When I was a child I was fascinated by Maria Goretti. Going to Catholic school from Kindergarten on, one learns about the stories of the various saints as a matter of course. They’re vividly presented and the gruesome horrors of many of their martyrologies linger long and deep in the minds of small Catholic children – or at least they did for me. I always found their trials and sacrifices inspiring, humbling, and it all made me want to be a better human being. Now, of course, my faith is very different. I’ve been a polytheist for thirty years, deeply devoted to my Gods, but I still find inspiration in the spiritual valor of certain saints. There are some things that cross traditions and they continue to inspire and we continue to be in a spiritual dialogue of sorts, across religions, across centuries, across a gulf of experience that resolves in the desire to do right in devotion. I continue to learn from them and as far as I’m concerned, in the chaos and brutality of our world, we need all the inspiration we can get. Sometimes encountering something special about a saint that I particularly liked as a child, is like unexpectedly running into an old acquaintance or friend
That’s how it was here. On Friday, one of my students told me that the body of Maria Goretti, the youngest saint ever canonized by the Church was on a special tour of the US. She was in NYC last week but alas I had missed her. My student kindly sent me the tour schedule and I discovered that she would be in Boston on October 5. I was supposed to work at an art gallery that I co-own in Beacon, but my husband, seeing how disappointed I was, offered to work for me so that I could get myself to Boston on Sunday and Monday. I took him up on that and here I am, sitting in a hotel room in Downtown Boston nervous as hell and waiting for tomorrow to arrive.
That’s the thing about this: I am nervous. Last night before I left New York, I was terrified. I thought perhaps it was that I am traveling alone (I usually travel with a companion) but I’ve traveled alone before to places farther afield than Boston! Then I thought it was just a weird type of separation anxiety from my husband but there was no reason for that. I just got back from a month long pilgrimage. We’ve been separated for far more than two days. It was only as I was chatting with him before bed that I realized why I was having such tremendous anxiety: the last time I was in Boston was several years ago, when my mother was still alive.

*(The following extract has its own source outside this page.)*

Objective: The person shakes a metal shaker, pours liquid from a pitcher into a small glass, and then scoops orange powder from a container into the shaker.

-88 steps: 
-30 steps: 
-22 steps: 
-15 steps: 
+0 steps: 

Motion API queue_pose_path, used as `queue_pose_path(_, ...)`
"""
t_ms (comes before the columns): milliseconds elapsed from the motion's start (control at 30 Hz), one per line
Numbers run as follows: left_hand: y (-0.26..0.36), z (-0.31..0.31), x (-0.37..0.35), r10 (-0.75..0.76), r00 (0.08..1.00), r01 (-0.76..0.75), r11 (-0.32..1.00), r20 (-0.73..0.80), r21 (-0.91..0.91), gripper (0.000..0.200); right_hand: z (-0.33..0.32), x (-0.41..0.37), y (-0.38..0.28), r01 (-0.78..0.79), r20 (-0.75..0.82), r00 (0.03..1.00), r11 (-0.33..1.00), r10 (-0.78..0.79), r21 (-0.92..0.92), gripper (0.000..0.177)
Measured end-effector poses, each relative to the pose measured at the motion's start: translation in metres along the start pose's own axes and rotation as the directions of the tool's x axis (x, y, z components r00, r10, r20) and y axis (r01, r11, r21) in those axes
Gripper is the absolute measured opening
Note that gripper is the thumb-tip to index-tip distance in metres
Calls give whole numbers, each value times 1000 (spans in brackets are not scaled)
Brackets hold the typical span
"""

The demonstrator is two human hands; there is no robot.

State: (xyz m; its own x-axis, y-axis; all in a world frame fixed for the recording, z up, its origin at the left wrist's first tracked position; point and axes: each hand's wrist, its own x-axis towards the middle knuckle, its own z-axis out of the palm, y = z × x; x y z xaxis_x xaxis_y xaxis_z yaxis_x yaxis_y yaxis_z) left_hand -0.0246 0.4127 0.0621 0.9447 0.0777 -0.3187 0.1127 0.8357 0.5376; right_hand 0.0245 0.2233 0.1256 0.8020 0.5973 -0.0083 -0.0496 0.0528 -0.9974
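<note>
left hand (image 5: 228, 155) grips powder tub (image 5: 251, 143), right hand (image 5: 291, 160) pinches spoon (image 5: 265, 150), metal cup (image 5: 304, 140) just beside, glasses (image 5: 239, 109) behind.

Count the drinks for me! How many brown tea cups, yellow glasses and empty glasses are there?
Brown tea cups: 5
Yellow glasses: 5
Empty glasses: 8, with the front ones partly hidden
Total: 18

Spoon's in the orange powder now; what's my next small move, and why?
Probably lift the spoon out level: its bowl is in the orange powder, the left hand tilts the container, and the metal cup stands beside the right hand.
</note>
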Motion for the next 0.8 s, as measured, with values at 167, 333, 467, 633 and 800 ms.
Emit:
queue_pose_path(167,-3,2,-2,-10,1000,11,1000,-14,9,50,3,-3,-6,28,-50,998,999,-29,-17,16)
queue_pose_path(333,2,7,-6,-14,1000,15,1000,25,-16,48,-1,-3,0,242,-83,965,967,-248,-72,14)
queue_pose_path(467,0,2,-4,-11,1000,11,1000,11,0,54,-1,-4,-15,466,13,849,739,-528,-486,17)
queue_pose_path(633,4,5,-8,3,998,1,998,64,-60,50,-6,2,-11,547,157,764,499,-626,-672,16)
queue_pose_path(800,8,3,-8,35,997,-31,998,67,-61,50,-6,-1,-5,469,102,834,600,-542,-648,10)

Then it hit me: We were so incredibly close. When she died part of me went with her and I have been pushed to go on these pilgrimages partly to get that part of myself back. It’s almost a type of soul retrieval. I know it’s a type of soul healing. With that epiphany my fear dissipated.
What Maria Goretti has to do with all of that, I’ll probably never know. My mother, like I myself, was a polytheist. Maria Goretti is the patron saint of purity and mercy and perhaps that’s the thing: I need to be clean in my work and far more compassionate with myself than I have ever learned how to be. I told my husband that sometimes I feel very small, like a lost and motherless child. Sometimes I hurt so badly and the world seems very confusing, as though I exist as a child within myself. Maybe I do and as he calmed me, I realize that if that is the case, then there is also the battered carapace of the adult to protect that child and maybe that is all adulthood is: sorting through the layers, learning to live with the scars, and finding joy and adventure in between.
Coming up on the train today, I read a short bio of Maria Goretti. I knew her story from childhood of course but I wanted to refresh my memory and put myself in the right frame of mind. On the surface she was a young, illiterate Italian peasant girl. She was murdered when she was not yet twelve resisting the assault of a man intent on raping her. The bio I read was fairly gruesome, including the charming detail that when the multiple stab wounds (which included perforated lungs and intestines) were treated at the hospital, no anesthetic was used (I’m not quite sure why not). She died defending her virtue. Apparently even at eleven, she was known to be quite devout and after her death, miracles were attributed to her to the point that she is known as a ‘wonder worker.’ Her canonization roughly forty years after her death was the only time in the history of the Church that a saint’s mother was alive and present for the service. I can’t help but wonder what that experience must have been like for her mother. Maria’s story can be found here.
So that is it. I’ll post more tomorrow after I have visited her reliquary. It’s on view all day. For now, even though it’s terribly early (barely seven pm EST!), I’m off to bed. My journey will continue soon enough and I want to be well rested.